## Dataset extract:
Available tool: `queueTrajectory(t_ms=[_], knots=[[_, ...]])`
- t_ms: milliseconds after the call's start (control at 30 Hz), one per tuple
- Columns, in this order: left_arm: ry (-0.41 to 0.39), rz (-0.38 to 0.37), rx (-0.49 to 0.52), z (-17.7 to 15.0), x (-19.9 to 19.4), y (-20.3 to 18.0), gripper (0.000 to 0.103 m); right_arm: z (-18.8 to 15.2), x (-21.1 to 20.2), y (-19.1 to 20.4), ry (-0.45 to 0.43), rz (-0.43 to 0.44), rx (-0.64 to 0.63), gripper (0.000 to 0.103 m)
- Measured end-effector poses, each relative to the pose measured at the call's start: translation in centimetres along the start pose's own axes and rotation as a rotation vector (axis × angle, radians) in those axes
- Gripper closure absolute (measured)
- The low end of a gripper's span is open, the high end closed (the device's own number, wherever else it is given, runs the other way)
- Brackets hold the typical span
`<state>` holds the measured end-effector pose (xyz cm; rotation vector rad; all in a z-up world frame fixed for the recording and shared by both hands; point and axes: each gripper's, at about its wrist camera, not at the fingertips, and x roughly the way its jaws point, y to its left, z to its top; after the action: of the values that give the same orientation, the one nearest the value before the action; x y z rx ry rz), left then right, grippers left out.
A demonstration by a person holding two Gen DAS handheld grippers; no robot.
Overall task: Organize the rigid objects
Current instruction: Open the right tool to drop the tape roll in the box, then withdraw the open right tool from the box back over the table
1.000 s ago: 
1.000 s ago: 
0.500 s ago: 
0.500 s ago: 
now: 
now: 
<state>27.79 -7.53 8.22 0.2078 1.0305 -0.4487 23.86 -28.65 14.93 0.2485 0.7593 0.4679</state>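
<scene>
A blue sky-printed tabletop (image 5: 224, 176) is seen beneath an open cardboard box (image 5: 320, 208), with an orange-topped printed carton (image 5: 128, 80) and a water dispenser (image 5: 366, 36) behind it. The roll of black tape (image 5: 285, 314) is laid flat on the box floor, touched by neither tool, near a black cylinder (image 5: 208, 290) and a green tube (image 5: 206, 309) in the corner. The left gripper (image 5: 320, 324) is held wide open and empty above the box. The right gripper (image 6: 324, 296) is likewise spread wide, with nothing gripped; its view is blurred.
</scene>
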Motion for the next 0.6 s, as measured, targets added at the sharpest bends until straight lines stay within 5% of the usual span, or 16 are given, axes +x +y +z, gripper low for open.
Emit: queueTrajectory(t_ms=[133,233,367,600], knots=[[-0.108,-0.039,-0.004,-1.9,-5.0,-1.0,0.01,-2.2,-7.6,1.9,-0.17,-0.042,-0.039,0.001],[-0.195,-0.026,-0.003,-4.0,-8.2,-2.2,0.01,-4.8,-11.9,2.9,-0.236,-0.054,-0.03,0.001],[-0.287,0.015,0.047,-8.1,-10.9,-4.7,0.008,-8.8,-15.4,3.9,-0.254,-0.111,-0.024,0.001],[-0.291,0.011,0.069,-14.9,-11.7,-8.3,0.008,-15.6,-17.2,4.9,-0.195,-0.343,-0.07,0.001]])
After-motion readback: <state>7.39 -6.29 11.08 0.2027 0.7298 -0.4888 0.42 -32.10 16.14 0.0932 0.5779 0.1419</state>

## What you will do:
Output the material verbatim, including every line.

## Written answer:
Available tool: `queueTrajectory(t_ms=[_], knots=[[_, ...]])`
- t_ms: milliseconds after the call's start (control at 30 Hz), one per tuple
- Columns, in this order: left_arm: ry (-0.41 to 0.39), rz (-0.38 to 0.37), rx (-0.49 to 0.52), z (-17.7 to 15.0), x (-19.9 to 19.4), y (-20.3 to 18.0), gripper (0.000 to 0.103 m); right_arm: z (-18.8 to 15.2), x (-21.1 to 20.2), y (-19.1 to 20.4), ry (-0.45 to 0.43), rz (-0.43 to 0.44), rx (-0.64 to 0.63), gripper (0.000 to 0.103 m)
- Measured end-effector poses, each relative to the pose measured at the call's start: translation in centimetres along the start pose's own axes and rotation as a rotation vector (axis × angle, radians) in those axes
- Gripper closure absolute (measured)
- The low end of a gripper's span is open, the high end closed (the device's own number, wherever else it is given, runs the other way)
- Brackets hold the typical span
`<state>` holds the measured end-effector pose (xyz cm; rotation vector rad; all in a z-up world frame fixed for the recording and shared by both hands; point and axes: each gripper's, at about its wrist camera, not at the fingertips, and x roughly the way its jaws point, y to its left, z to its top; after the action: of the values that give the same orientation, the one nearest the value before the action; x y z rx ry rz), left then right, grippers left out.
A demonstration by a person holding two Gen DAS handheld grippers; no robot.
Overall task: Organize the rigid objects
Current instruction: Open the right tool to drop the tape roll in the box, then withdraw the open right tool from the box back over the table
1.000 s ago: 
1.000 s ago: 
0.500 s ago: 
0.500 s ago: 
now: 
now: 
<state>27.79 -7.53 8.22 0.2078 1.0305 -0.4487 23.86 -28.65 14.93 0.2485 0.7593 0.4679</state>
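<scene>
A blue sky-printed tabletop (image 5: 224, 176) is seen beneath an open cardboard box (image 5: 320, 208), with an orange-topped printed carton (image 5: 128, 80) and a water dispenser (image 5: 366, 36) behind it. The roll of black tape (image 5: 285, 314) is laid flat on the box floor, touched by neither tool, near a black cylinder (image 5: 208, 290) and a green tube (image 5: 206, 309) in the corner. The left gripper (image 5: 320, 324) is held wide open and empty above the box. The right gripper (image 6: 324, 296) is likewise spread wide, with nothing gripped; its view is blurred.
</scene>
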Motion for the next 0.6 s, as measured, targets added at the sharpest bends until straight lines stay within 5% of the usual span, or 16 are given, axes +x +y +z, gripper low for open.
Emit: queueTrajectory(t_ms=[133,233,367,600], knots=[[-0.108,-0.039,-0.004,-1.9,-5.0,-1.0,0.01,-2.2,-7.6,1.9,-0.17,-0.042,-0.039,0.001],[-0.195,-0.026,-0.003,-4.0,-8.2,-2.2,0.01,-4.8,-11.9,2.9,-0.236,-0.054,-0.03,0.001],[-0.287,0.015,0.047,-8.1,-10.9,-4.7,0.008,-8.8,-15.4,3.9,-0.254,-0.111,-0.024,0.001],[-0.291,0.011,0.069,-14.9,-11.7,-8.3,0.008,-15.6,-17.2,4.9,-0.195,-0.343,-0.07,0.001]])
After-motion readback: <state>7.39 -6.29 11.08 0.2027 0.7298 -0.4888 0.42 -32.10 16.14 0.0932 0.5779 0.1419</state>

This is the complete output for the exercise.